NYC Mayor Zohran Mamdani (who did not attend the Met Gala) instead decided to highlight the garment, retail, and warehouse workers who keep the industry running.

    Posted by mlg1981

    Share.

    8 Comments

    1. SlowFrkHansen on

      Great idea, and beautifully executed. The mayor has hired some really talented and creative people.

    2. BrianOBlivion1 on

      It’s great that the mayor is highlighting people in the garment industry, but the framing here bothers me a bit. The Met Gala isn’t meant to be “fashion’s biggest night” in the same way New York Fashion Week is; it’s fundamentally a fundraiser for the Metropolitan Museum of Art’s Costume Institute. The spectacle, the theatrics, and the over-the-top outfits, that’s the point. It’s closer to performance art in service of fundraising than a traditional fashion showcase. What’s always interesting is how quickly the Met Gala gets dismissed as frivolous or unserious, while other massive cultural events, like the Oscars red carpet, the Super Bowl halftime show, or the World Cup, don’t get the same level of moral scrutiny, even though they’re tied to plenty of the same power structures and controversies.

      A lot of that knee-jerk reaction to fashion has deeper historical roots. After the French Revolution, you get what historians call the “Great Male Renunciation,” where men’s clothing shifts toward dark, restrained, “rational” dress. Ornamentation and expressive style get coded as feminine, aristocratic, or irrational. From there, it’s not a huge leap to dismiss fashion itself as trivial, and by extension, anything associated with aesthetics, self-expression, or femininity as less serious. What’s especially telling is that this suspicion of expressive dress isn’t limited to one political or cultural perspective. You see versions of it across ideologies. In the Soviet Union, for example, there were campaigns against so-called “degenerate” or “formalistic” art, and youth subcultures like the Stilyagi, who embraced bright, Western-inspired fashion, were actively targeted and persecuted. It was about controlling appearance and expression. Bold or unconventional style was treated as a kind of moral failure.

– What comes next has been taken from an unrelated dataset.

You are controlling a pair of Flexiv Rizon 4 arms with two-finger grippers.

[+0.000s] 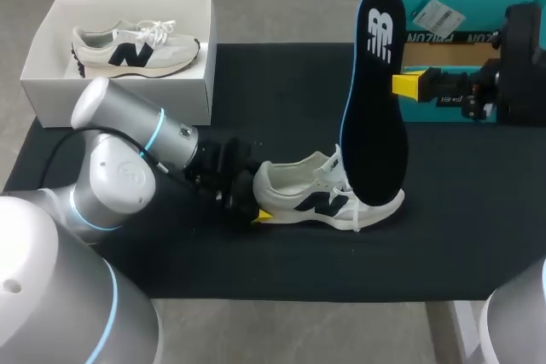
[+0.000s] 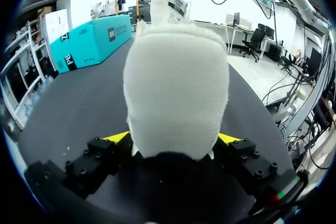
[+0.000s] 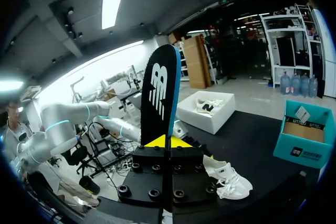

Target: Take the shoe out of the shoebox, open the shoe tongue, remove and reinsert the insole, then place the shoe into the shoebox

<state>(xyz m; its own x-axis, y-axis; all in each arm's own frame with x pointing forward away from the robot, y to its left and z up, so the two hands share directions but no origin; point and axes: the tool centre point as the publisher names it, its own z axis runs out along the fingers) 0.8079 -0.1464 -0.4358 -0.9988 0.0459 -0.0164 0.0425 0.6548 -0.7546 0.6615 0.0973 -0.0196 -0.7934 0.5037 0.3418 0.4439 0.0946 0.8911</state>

      That same underlying bias still shows up today. When fashion pushes boundaries, whether around gender, sexuality, or identity, it often gets dismissed as frivolous at best or corrupting at worst. The Met Gala just happens to sit right at the intersection of art, money, and visibility, so it becomes an easy target. But reducing it to “out-of-touch excess” misses the fact that it’s also a serious platform for craftsmanship, history, and creative expression.